At 340 pounds and 5 feet tall, I made the decision in 2015 to get up and move by riding a TerraTrike.
The first day I got on it I was so big I could hardly put my feet on the pedals and I rode around the block. I was breathing so heavily, I thought I was going to die.
I set a goal to ride 25 miles in the American Diabetes Association’s Tour de Cure. I came in dead last. Tony Williams, the former chair told me, “there were people [at the finish line] weeping because you stuck to it.”
Through riding my bicycle, I ended up losing 200 pounds and no longer have type 2 diabetes. Cycling helps me maintain my weight loss and good health.
“At 340 pounds and 5 feet tall, I made the decision in 2015 to get up and move by riding a TerraTrike.”
I’ve crossed America on a bike, and many other countries as well, especially European ones that can be crossed in a week or a day. It’s a different experience from what other tourists get. You are part of the land itself, not separated from it in an air-conditioned bus or car, and you see what’s between tourist destinations.
If it rains, it rains on you. In populated areas, shelter is easy to find, often a café or pub where locals are as curious about you as you are about them.
“PTSD sucks! Cycling helps!”Gil Ytuarte
There are few things in life that give me the kind of joy and freedom that riding a bike brings. Riding gives me confidence and makes me feel like a badass. I ride because of the respect I get from others for doing what I love.
After being sent to 26 countries while in the Army, I decided I wanted to see my own country so I started driving a truck. After 22 years as an over the road truck driver, it was time to slow down and really see everything I had already seen. The bicycle touring community is one of the only communities that is all-inclusive. Cyclists are not judgemental of others. Rather, they are supportive of each other. This community believes in encouraging others to ride their own ride. It doesn’t matter how you do it, just that you do.

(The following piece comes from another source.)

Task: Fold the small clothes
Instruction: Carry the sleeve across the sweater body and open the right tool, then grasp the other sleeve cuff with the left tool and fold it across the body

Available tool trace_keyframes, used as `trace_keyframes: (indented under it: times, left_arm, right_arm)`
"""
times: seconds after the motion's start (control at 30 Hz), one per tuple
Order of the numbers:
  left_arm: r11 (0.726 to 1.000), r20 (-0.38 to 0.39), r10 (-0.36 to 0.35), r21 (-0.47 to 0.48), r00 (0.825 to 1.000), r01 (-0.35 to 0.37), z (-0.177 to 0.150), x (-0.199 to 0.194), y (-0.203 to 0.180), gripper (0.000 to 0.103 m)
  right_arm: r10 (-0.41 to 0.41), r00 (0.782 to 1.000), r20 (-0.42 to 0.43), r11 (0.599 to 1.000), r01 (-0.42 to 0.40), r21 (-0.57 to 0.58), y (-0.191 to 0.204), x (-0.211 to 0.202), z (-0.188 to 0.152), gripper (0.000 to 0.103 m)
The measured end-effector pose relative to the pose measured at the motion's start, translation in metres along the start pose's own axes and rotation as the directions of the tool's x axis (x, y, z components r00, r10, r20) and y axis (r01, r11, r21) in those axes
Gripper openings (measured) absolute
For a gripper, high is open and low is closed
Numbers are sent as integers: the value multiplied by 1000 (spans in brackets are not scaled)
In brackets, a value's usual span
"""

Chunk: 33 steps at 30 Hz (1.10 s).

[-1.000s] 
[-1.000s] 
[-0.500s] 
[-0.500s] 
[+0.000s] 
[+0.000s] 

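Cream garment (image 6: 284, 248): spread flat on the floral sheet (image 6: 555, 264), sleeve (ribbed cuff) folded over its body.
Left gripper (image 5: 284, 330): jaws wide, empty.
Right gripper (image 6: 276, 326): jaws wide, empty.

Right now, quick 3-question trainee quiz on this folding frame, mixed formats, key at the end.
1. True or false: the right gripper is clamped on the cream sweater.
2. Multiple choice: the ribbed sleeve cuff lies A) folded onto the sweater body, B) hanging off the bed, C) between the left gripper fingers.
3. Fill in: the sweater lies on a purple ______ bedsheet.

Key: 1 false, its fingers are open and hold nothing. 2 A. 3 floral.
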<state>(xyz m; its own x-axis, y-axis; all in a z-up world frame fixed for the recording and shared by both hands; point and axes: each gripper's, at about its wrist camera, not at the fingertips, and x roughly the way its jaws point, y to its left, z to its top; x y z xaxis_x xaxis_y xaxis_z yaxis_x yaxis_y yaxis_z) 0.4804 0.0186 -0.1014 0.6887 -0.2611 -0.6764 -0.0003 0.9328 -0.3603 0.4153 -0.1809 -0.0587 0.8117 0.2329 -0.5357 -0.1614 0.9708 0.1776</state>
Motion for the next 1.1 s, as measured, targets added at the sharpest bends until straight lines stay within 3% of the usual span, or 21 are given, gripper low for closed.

“One of the great things about bicycling is that a shift of gears keeps the pedaling easy even as the road goes up and down. In life, we need to make mental shifts at times.”Bryn Douds
It’s a misty, cold morning in Patzcuaro, Mexico and an older gentleman rides his rusty steel frame bike flanked with a basket full of pan dulce, yelling, “Freshly baked!” People slowly come out from their homes and buy freshly baked goods to start their day. My mom joins the crowd and buys my favorite muffin. The gentleman continues his journey a few pounds lighter, up a daunting hill and into the horizon. Until I was 12 years old, that was my only relationship with bikes; a relationship that consisted of being a spectator and not a doer. I had a humble childhood and learning how to ride a bike was only a movie scene.
In 2006, my family immigrated to the US and settled in the quiet community of Breckenridge, CO. The same summer, my father purchased a silver and red BMX single-speed from Walmart to share with my brother. The two of us were determined to learn and took turns riding behind the apartment complex. A dream became a reality and after a front suspension bike was given to me, mountain biking took over my life. Living in Breckenridge meant having world-class trails in my backyard.

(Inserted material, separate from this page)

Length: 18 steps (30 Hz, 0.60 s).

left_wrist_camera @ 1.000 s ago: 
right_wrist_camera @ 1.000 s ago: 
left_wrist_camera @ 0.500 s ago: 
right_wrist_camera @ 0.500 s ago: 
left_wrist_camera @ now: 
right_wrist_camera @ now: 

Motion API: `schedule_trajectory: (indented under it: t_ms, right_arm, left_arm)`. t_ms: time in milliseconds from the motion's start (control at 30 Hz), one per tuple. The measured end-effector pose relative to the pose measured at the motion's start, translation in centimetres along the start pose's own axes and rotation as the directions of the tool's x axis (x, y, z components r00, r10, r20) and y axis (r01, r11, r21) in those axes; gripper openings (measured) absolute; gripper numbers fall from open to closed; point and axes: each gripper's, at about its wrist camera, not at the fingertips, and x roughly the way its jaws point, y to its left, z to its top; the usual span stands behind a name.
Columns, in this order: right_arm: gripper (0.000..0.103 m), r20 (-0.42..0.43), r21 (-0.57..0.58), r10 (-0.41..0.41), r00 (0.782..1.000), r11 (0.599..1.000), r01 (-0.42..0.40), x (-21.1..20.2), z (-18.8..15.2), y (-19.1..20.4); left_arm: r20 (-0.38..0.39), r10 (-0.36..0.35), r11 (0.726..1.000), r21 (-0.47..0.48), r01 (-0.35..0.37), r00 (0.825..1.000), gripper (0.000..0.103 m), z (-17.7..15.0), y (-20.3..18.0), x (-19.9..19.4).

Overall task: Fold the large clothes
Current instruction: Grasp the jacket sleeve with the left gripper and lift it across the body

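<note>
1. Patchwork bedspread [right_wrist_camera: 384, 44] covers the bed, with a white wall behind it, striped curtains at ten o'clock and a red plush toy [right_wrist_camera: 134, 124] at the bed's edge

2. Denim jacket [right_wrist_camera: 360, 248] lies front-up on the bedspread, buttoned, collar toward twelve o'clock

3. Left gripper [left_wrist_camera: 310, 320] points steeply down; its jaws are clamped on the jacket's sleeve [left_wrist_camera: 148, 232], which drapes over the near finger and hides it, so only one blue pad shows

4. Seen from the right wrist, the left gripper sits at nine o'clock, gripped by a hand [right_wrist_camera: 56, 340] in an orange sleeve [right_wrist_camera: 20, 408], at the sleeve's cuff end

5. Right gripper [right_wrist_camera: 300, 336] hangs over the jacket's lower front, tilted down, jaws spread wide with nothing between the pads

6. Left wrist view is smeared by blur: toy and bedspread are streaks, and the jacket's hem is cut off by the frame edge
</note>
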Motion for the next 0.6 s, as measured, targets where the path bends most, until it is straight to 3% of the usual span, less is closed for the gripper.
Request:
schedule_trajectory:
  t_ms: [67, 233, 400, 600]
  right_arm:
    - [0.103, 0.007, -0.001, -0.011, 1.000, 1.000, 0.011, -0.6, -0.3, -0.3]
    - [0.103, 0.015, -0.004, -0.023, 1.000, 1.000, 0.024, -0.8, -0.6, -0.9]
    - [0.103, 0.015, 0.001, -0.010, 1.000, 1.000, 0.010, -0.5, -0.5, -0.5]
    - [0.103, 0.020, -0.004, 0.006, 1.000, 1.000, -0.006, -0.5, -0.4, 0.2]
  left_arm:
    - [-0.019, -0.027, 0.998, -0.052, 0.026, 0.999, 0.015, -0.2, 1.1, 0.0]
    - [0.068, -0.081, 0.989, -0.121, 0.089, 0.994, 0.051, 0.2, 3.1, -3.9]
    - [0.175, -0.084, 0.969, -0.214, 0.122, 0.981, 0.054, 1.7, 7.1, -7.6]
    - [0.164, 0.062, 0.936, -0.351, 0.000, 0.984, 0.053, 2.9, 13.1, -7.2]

My brother passed away in 2009 and so did my desire to continue biking. With time, I got back on the saddle with a different perspective. I continue mountain biking today and have started long-distance cycling. Cycling is not about me anymore; it is about giving light to the voiceless and serving as an example for others from all walks of life to ride their bikes.

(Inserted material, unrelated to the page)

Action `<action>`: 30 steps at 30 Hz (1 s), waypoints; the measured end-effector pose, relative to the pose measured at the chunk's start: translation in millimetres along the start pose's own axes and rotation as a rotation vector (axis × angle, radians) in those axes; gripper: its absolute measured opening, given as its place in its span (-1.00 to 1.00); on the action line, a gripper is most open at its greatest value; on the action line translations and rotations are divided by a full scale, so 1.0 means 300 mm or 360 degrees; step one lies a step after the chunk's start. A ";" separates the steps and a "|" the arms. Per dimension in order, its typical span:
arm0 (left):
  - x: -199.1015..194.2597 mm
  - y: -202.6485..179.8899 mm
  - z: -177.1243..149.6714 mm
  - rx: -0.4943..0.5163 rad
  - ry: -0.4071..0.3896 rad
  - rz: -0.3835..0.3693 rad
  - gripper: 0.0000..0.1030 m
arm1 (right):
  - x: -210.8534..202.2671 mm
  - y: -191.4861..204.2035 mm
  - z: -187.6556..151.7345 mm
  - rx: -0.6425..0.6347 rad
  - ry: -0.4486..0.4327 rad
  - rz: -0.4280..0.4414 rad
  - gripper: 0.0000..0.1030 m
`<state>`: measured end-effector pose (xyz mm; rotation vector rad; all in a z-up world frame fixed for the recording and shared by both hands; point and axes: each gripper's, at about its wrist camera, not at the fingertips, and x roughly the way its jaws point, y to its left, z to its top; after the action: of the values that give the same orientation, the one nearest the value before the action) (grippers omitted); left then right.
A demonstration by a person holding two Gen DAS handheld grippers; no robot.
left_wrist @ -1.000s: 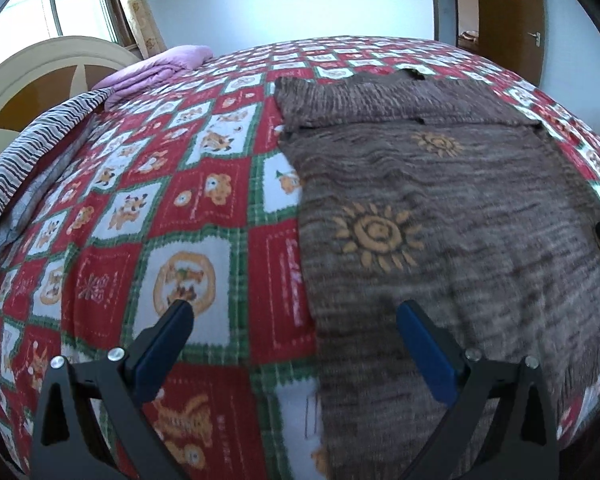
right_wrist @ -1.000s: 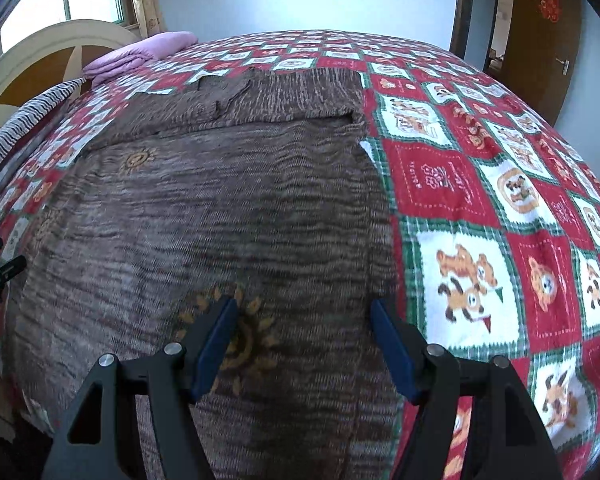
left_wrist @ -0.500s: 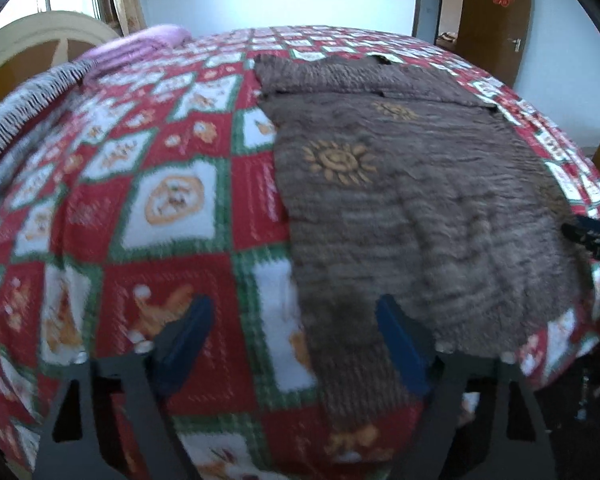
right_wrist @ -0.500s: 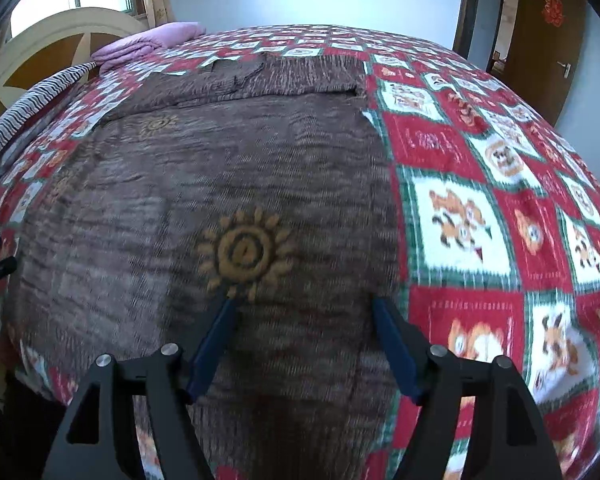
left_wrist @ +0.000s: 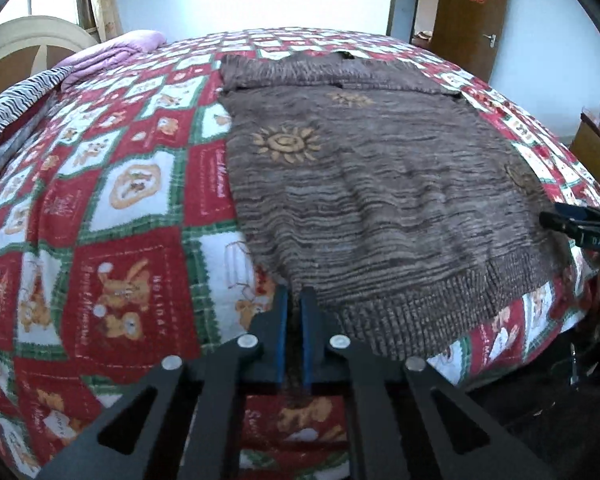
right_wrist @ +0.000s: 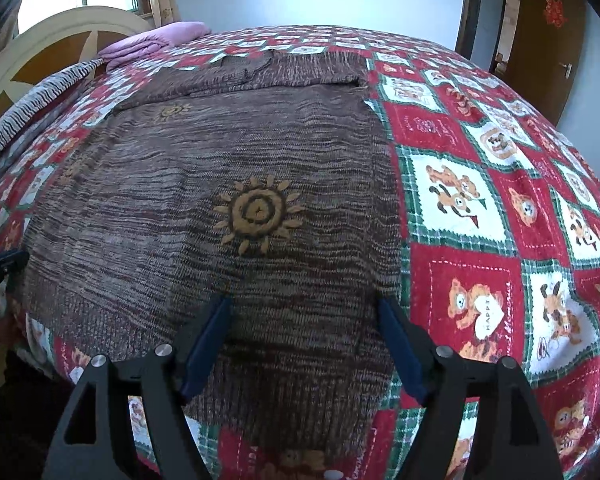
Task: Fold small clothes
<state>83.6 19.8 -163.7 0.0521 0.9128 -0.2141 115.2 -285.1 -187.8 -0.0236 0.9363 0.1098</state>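
Left hand-held gripper [left_wrist: 294, 300] — on sweater [left_wrist: 380, 192] hem corner

Two fisheye views, each mounted on a hand-held gripper and angled steeply down along its fingers across a bed from its foot edge. The left wrist view sits close over the brown sweater's [left_wrist: 380, 200] left hem corner; the right wrist view sits close over its right hem corner. Both share the sweater, the quilt [right_wrist: 480, 200] (red and green checks), headboard [right_wrist: 40, 52] and door [left_wrist: 474, 12].
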 end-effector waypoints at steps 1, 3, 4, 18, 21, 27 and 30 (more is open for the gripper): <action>-0.020 0.013 0.003 -0.0018 -0.0014 -0.0008 -0.88 | -0.006 -0.007 -0.003 0.0013 0.0003 0.0002 0.48; -0.063 0.031 0.008 -0.0038 -0.0053 -0.0025 -0.88 | -0.024 -0.030 -0.017 0.0042 0.0002 0.0000 0.48; -0.078 0.036 0.008 -0.0037 -0.0070 -0.0028 -0.88 | -0.034 -0.044 -0.025 0.0058 0.0006 0.0003 0.48; 0.007 0.048 -0.028 -0.0096 -0.0008 0.0062 0.14 | -0.092 -0.177 -0.127 0.0275 0.0054 0.0138 0.48; 0.025 0.045 -0.037 -0.0088 -0.0003 0.0063 0.14 | -0.092 -0.177 -0.135 0.0282 0.0041 0.0169 0.38; 0.024 0.033 -0.041 -0.0070 -0.0024 0.0051 -0.03 | -0.067 -0.146 -0.144 0.0233 0.0069 0.0224 0.08; 0.014 0.016 -0.040 -0.0028 -0.0026 -0.0047 -0.79 | -0.066 -0.132 -0.146 0.0186 0.0068 0.0201 -0.38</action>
<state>77.8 25.5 -174.6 0.0205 0.8995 -0.2333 72.7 -329.2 -198.9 0.1418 0.9852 0.1717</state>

In July of 2019, I cycled 120 miles from Copper Mountain, CO to Aspen, CO over several mountain passes to honor the 17,000 other Colorado Dreamers. The ride brought attention to a moral issue that should not be political. After all, cycling is a diverse sport that should bring back memories from our childhood and should inspire us all to venture more. At the end of the day, I ride in memory of my brother, for social justice, to celebrate the diversity of this sport, and inspire others to find their reason.